WHAT IS EXPECTED = Please repeat the records below exactly, from the first line through the line containing "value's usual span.", and nothing more.

[Stored records]
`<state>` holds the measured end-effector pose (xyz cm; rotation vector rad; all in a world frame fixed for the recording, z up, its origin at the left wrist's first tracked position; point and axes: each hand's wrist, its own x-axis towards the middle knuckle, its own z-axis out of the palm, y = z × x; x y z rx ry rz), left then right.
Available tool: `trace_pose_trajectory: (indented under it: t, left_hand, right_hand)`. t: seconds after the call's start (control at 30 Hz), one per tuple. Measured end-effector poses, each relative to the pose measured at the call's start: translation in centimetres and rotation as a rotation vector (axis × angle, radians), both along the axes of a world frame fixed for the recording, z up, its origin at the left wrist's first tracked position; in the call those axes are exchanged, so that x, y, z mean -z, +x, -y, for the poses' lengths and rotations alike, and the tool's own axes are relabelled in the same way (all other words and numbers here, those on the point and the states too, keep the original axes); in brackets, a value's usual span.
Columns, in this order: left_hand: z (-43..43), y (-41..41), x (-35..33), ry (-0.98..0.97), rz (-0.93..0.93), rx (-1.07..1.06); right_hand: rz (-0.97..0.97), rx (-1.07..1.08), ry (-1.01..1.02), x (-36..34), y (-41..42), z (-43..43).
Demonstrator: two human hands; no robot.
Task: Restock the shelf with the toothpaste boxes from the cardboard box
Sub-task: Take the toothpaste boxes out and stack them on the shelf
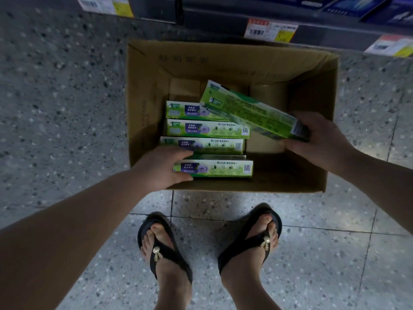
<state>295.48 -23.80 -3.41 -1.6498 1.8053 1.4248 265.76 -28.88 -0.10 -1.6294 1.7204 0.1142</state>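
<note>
Down on the floor under the shelf (223, 21), over the open cardboard box (223, 52), our right hand (319, 139) grips a tilted toothpaste box (250, 110) by its end, above 3 flat boxes (205, 128). Left hand (161, 168) wraps the nearest box (223, 168) at its left end, prob. gripping it; hands well apart

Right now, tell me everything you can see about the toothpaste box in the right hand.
The held toothpaste box is a long, slim carton of glossy green and white card, with small print and a barcode near its right end. It looks closed and undented. It hangs tilted over the open cardboard box and the toothpaste boxes lying flat inside. The right hand grips its right end; nothing else visibly touches it.
</note>
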Motion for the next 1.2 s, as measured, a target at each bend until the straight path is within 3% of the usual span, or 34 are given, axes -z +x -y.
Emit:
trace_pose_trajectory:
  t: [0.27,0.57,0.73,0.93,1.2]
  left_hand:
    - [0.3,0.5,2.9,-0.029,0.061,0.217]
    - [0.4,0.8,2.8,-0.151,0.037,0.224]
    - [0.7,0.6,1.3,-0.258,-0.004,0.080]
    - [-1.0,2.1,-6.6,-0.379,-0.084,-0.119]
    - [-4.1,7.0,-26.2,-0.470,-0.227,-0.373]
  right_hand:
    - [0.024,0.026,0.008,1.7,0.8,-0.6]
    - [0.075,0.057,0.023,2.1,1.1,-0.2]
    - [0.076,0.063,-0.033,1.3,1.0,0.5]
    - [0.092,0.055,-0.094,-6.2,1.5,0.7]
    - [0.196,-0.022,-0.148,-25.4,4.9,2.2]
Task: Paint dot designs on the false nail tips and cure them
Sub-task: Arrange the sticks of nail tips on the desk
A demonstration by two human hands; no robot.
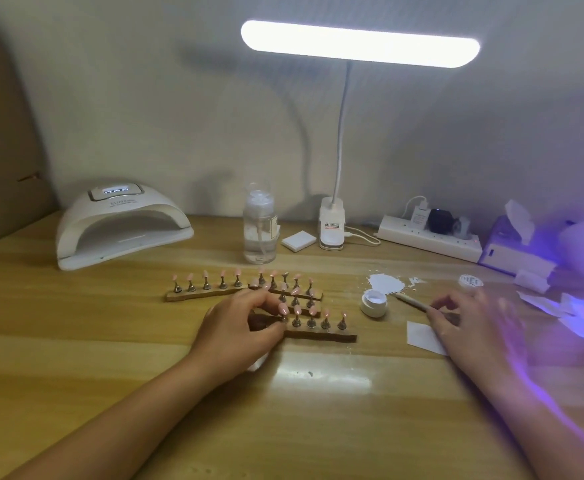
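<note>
Several pink false nail tips stand on small metal stands along wooden strips; the back strip [207,293] lies left of centre, the front strip [321,336] nearest me. My left hand [242,327] pinches the stand of the leftmost nail tip [283,309] on the front strip. My right hand [470,323] holds a thin dotting pen [412,301] whose tip points toward an open white paint jar [373,303]. A patch of white paint [386,283] lies on the table behind the jar. The jar lid [470,281] rests further right.
A white curing lamp [117,226] stands at the back left. A clear pump bottle [259,230], a small white pad [299,241], a desk lamp base [332,225] and a power strip [429,239] line the back. A tissue box [512,247] and purple light sit at right. White paper [422,337] lies under my right hand.
</note>
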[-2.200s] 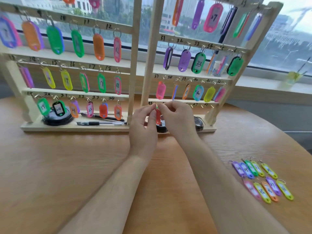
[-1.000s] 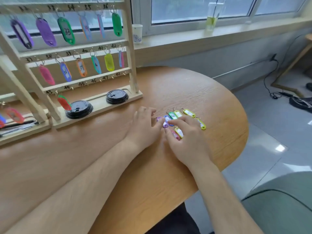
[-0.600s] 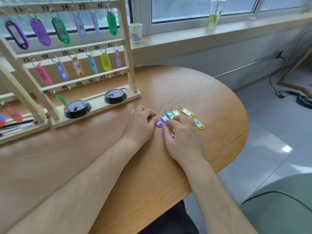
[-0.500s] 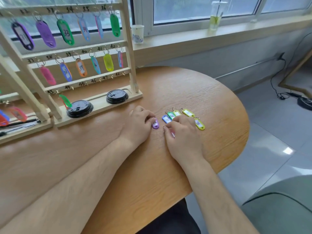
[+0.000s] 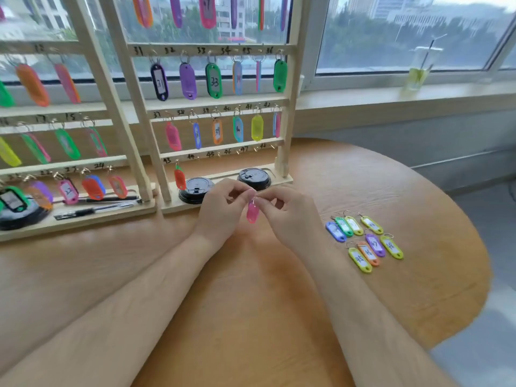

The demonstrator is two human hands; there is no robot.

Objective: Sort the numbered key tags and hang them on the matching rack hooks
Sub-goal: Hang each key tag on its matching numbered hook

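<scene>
While the pink key tag (image 5: pixel 252 213) is pinched at its ring end by the left hand (image 5: pixel 223 209) and the right hand (image 5: pixel 289 216), both curled, above the table (image 5: pixel 251 289) near its far edge before the rack (image 5: pixel 289 121), it is judged light, stiff and slick, best taken by the ring.

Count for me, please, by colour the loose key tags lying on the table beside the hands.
Yellow tags: 4
Blue tag: 1
Green tag: 1
Purple tag: 1
Orange tag: 1
Total on the table: 8, not counting the pink tag that the left hand and right hand pinch.
</scene>
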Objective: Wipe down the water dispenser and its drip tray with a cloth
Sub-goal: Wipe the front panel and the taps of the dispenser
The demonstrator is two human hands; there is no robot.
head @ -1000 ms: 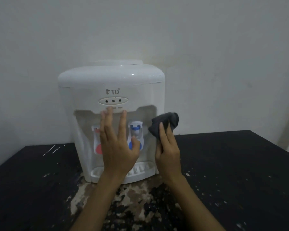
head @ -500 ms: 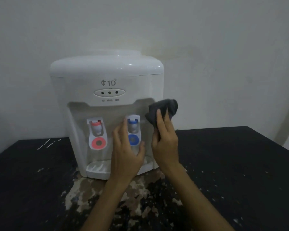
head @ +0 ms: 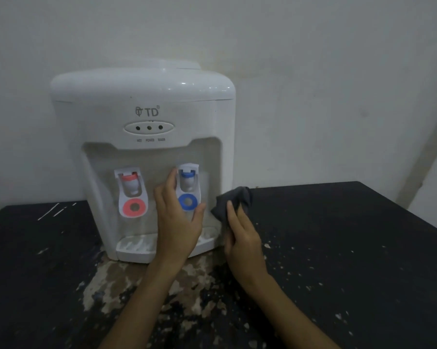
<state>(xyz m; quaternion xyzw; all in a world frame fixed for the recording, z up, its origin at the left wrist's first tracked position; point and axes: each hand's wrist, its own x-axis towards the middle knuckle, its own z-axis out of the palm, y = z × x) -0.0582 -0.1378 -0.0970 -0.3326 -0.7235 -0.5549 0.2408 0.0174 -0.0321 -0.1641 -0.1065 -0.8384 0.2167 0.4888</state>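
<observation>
Water dispenser [head: 147, 96] upright on worktop [head: 338, 235].
Your left grip [head: 179, 220] lies released, flat beside the blue tap [head: 187, 177], above the drip tray [head: 134, 245]; your right grip [head: 240, 235] grasps the grey cloth [head: 235, 197] at the dispenser's right edge.

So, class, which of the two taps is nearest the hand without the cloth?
The blue tap, right of the red tap: the left hand flanks its blue ring, while the red one stands clear.
</observation>
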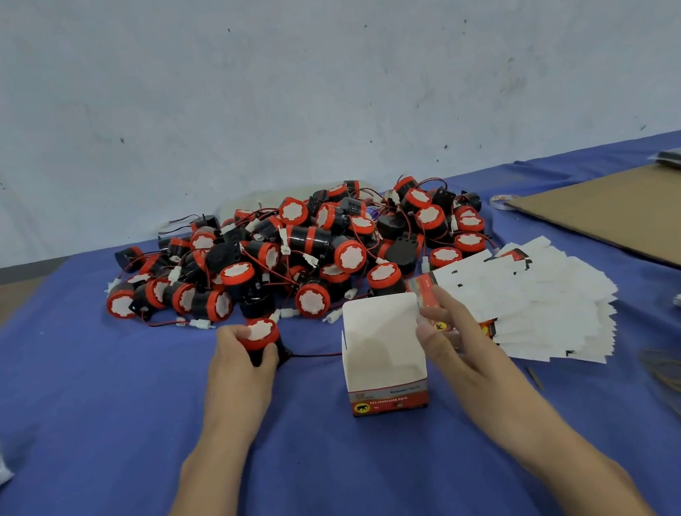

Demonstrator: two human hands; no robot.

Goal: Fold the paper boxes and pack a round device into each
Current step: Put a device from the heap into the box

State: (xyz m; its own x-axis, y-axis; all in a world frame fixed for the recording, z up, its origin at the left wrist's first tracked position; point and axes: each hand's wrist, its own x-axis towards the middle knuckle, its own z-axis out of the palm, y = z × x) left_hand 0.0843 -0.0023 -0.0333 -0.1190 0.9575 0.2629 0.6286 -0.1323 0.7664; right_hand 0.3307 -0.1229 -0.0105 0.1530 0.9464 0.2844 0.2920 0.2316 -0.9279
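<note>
A round device (260,338) is gripped in the left hand (239,356), fingers and thumb curled round its black body, the red cap turned upward and a little away from the camera. The paper box (382,364) is seen standing upright on the blue cloth (90,395) just to the right of that grip, its mouth open to the top and its rear flap raised. Box and device are set near each other but apart, with bare cloth between them. The right hand (452,342) is laid against the box's right wall with fingers nearly straight; whether the wall is pinched cannot be told. The left hand is judged the nearer for the loading move, which would call for the device to be carried rightward, over the box's left wall, and lowered with its axis kept vertical. A thin wire (316,355) is trailed from the device toward the box's foot and could be snagged on the rim. A pile of devices (307,244) is heaped behind, and flat box blanks (541,301) are fanned out at right.
</note>
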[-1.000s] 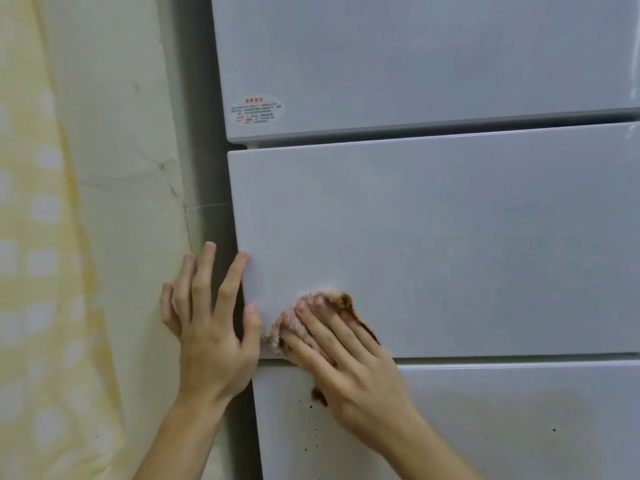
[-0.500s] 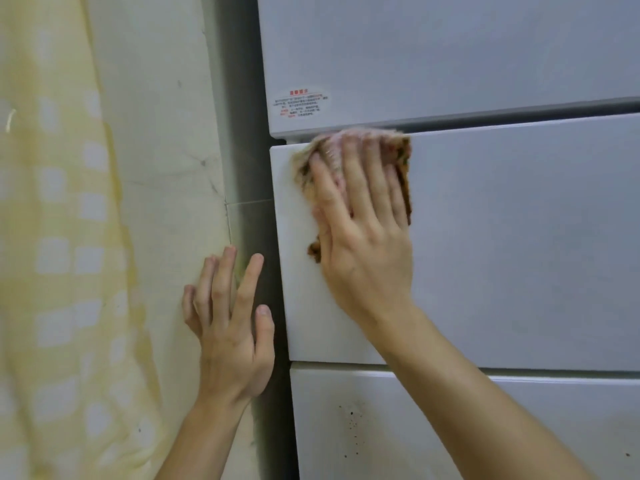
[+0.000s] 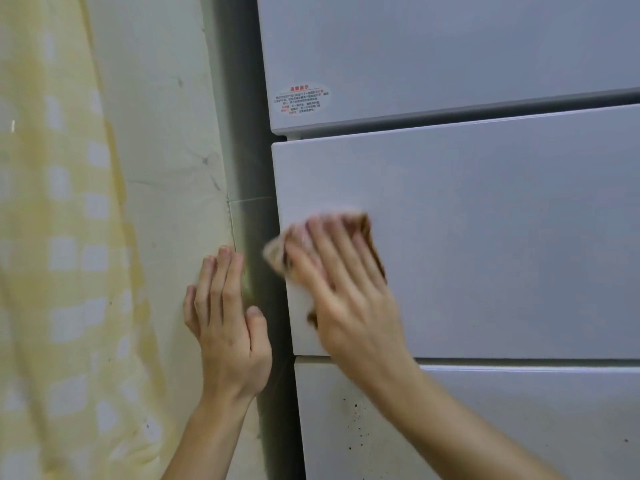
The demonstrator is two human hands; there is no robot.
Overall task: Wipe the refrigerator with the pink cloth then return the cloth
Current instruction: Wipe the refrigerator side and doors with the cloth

REPLY =
`<state>` holds the measured end-effector pose (xyz cm; rotation vector rad; all in a world frame fixed for the recording, z up, its origin at the left wrist's first tracked position; point and axes: each hand's wrist, its own x-axis towards the middle knuckle, its own z-axis out of the palm, y = z × x; x y z rx ry rz), left then right.
Available tool: `trace_pose_trajectory: (indented under it: t, left_hand, right_hand)`. t: seconds after the call's start (control at 30 Hz), one per tuple. Measured end-effector poses, each relative to the pose measured at the call's start: translation in centimetres and rotation as a rotation vector (axis × angle, radians), both along the axes of a world frame fixed for the recording, z up, its origin at the left wrist's first tracked position; in the call those axes are exchanged, so that x, y, z mean -z, +x, -y, for the poses' lengths and rotations alike, and the tool's own axes are relabelled in the same way (all other words and numbers here, those on the point and the states too, keep the original axes); in brackets, a value's usual span.

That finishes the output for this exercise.